▸ Work task
An exact copy of the listing is needed, with every line kept.

====================

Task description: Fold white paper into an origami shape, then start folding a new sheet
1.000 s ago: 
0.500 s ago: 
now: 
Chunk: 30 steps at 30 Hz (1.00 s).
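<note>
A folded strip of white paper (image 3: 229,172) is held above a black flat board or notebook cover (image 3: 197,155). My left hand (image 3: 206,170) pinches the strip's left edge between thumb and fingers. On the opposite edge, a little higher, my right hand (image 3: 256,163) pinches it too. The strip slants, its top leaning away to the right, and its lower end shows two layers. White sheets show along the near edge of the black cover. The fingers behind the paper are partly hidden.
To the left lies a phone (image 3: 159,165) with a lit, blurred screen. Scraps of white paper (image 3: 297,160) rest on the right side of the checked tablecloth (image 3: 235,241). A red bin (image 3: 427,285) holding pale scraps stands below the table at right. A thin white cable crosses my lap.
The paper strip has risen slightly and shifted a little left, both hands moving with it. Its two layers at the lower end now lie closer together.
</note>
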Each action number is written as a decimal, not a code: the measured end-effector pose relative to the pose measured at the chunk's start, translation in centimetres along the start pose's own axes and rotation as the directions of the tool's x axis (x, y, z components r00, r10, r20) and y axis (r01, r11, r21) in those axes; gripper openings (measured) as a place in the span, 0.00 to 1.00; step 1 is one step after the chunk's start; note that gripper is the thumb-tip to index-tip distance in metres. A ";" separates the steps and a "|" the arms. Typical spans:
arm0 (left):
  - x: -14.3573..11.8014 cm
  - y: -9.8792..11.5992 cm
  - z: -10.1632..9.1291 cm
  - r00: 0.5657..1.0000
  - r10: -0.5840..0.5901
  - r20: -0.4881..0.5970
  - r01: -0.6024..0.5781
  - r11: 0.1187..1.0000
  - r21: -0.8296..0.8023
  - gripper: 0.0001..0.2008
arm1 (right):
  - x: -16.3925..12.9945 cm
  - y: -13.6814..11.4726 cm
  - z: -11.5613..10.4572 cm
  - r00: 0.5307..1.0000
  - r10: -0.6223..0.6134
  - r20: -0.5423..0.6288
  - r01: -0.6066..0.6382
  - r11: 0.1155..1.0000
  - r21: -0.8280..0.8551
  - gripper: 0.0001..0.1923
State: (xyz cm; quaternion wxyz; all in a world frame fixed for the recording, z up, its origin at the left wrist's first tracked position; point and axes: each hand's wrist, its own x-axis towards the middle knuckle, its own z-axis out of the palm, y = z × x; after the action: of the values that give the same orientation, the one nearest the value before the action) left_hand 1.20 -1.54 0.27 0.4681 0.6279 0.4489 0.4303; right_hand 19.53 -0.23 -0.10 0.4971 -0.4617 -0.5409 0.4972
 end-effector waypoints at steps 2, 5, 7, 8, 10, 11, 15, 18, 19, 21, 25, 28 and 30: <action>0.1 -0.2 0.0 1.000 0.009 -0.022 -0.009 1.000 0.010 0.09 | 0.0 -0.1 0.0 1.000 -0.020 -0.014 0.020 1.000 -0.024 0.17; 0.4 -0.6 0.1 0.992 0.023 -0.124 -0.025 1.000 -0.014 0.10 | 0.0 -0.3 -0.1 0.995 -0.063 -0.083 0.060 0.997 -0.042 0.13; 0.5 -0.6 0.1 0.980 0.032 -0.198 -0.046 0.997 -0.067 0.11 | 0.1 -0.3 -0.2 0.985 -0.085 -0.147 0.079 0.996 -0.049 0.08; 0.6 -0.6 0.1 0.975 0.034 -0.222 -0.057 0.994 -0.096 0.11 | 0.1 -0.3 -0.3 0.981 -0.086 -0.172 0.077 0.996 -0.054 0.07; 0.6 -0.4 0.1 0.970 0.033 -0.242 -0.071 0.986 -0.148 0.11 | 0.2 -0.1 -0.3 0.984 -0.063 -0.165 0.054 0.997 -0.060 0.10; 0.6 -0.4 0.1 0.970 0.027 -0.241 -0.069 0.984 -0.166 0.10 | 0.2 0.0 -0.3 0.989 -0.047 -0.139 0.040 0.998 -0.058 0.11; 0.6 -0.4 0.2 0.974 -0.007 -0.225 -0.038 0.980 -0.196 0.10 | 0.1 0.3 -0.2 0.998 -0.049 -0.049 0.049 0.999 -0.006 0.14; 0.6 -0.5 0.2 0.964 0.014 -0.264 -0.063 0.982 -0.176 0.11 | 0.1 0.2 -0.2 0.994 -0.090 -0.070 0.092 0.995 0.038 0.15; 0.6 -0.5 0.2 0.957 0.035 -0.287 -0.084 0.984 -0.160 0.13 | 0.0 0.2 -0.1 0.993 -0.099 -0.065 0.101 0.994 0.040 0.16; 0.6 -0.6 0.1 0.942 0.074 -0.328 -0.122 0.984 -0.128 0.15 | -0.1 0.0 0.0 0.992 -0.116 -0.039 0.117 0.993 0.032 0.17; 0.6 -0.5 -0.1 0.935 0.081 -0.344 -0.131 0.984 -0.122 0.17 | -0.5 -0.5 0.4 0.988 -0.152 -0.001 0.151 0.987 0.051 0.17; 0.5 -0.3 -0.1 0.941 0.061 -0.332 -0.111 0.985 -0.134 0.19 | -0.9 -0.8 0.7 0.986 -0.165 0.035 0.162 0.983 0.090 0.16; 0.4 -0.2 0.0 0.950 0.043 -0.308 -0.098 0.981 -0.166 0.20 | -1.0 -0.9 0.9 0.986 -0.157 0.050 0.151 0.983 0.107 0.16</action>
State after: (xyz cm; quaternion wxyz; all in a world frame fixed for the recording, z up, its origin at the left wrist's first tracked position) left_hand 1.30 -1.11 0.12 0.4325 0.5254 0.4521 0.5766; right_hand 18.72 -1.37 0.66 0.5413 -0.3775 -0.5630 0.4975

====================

▸ Written answer
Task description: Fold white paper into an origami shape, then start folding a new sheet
1.000 s ago: 
0.500 s ago: 
now: 
Chunk: 30 steps at 30 Hz (1.00 s).
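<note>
A folded strip of white paper (image 3: 229,172) is held above a black flat board or notebook cover (image 3: 197,155). My left hand (image 3: 206,170) pinches the strip's left edge between thumb and fingers. On the opposite edge, a little higher, my right hand (image 3: 256,163) pinches it too. The strip slants, its top leaning away to the right, and its lower end shows two layers. White sheets show along the near edge of the black cover. The fingers behind the paper are partly hidden.
To the left lies a phone (image 3: 159,165) with a lit, blurred screen. Scraps of white paper (image 3: 297,160) rest on the right side of the checked tablecloth (image 3: 235,241). A red bin (image 3: 427,285) holding pale scraps stands below the table at right. A thin white cable crosses my lap.
The paper strip has risen slightly and shifted a little left, both hands moving with it. Its two layers at the lower end now lie closer together.
</note>
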Each action number is written as a decimal, not a code: the measured end-effector pose relative to the pose measured at the chunk's start, translation in centimetres along the start pose's own axes and rotation as the directions of the tool's x axis (x, y, z components r00, r10, r20) and y axis (r01, r11, r21) in those axes; gripper openings (measured) as a place in the span, 0.00 to 1.00; step 1 is one step after the chunk's start; note that gripper is the thumb-tip to index-tip distance in metres. A ";" separates the steps and a "|" the arms. Typical spans:
arm0 (left):
  - x: -14.3573..11.8014 cm
  - y: -9.8792..11.5992 cm
  - z: -10.1632..9.1291 cm
  - r00: 0.5657..1.0000
  - r10: -0.5840..0.5901
  - r20: -0.4881..0.5970
  - r01: -0.6024..0.5781
  - r11: 0.1187..1.0000
  - r21: -0.8296..0.8023
  - gripper: 0.0001..0.2008
arm1 (right):
  - x: -16.3925..12.9945 cm
  - y: -13.6814..11.4726 cm
  - z: -11.5613..10.4572 cm
  - r00: 0.5307..1.0000
  - r10: -0.6223..0.6134
  - r20: -0.5423..0.6288
  - r01: -0.6066..0.6382
  - r11: 0.1155..1.0000
  - r21: -0.8280..0.8551
  - gripper: 0.0001..0.1923
State: (xyz cm; quaternion wxyz; all in a world frame fixed for the recording, z up, its origin at the left wrist's first tracked position; point and axes: each hand's wrist, its own x-axis towards the middle knuckle, its own z-axis out of the palm, y = z × x; after the action: of the values that give the same orientation, the one nearest the value before the action) left_hand 1.20 -1.54 0.27 0.4681 0.6279 0.4489 0.4303; right_hand 19.53 -0.23 -0.10 0.4971 -0.4617 -0.5409 0.4972
 end-effector waypoints at steps 2, 5, 7, 8, 10, 11, 15, 18, 19, 21, 25, 28 and 30: <action>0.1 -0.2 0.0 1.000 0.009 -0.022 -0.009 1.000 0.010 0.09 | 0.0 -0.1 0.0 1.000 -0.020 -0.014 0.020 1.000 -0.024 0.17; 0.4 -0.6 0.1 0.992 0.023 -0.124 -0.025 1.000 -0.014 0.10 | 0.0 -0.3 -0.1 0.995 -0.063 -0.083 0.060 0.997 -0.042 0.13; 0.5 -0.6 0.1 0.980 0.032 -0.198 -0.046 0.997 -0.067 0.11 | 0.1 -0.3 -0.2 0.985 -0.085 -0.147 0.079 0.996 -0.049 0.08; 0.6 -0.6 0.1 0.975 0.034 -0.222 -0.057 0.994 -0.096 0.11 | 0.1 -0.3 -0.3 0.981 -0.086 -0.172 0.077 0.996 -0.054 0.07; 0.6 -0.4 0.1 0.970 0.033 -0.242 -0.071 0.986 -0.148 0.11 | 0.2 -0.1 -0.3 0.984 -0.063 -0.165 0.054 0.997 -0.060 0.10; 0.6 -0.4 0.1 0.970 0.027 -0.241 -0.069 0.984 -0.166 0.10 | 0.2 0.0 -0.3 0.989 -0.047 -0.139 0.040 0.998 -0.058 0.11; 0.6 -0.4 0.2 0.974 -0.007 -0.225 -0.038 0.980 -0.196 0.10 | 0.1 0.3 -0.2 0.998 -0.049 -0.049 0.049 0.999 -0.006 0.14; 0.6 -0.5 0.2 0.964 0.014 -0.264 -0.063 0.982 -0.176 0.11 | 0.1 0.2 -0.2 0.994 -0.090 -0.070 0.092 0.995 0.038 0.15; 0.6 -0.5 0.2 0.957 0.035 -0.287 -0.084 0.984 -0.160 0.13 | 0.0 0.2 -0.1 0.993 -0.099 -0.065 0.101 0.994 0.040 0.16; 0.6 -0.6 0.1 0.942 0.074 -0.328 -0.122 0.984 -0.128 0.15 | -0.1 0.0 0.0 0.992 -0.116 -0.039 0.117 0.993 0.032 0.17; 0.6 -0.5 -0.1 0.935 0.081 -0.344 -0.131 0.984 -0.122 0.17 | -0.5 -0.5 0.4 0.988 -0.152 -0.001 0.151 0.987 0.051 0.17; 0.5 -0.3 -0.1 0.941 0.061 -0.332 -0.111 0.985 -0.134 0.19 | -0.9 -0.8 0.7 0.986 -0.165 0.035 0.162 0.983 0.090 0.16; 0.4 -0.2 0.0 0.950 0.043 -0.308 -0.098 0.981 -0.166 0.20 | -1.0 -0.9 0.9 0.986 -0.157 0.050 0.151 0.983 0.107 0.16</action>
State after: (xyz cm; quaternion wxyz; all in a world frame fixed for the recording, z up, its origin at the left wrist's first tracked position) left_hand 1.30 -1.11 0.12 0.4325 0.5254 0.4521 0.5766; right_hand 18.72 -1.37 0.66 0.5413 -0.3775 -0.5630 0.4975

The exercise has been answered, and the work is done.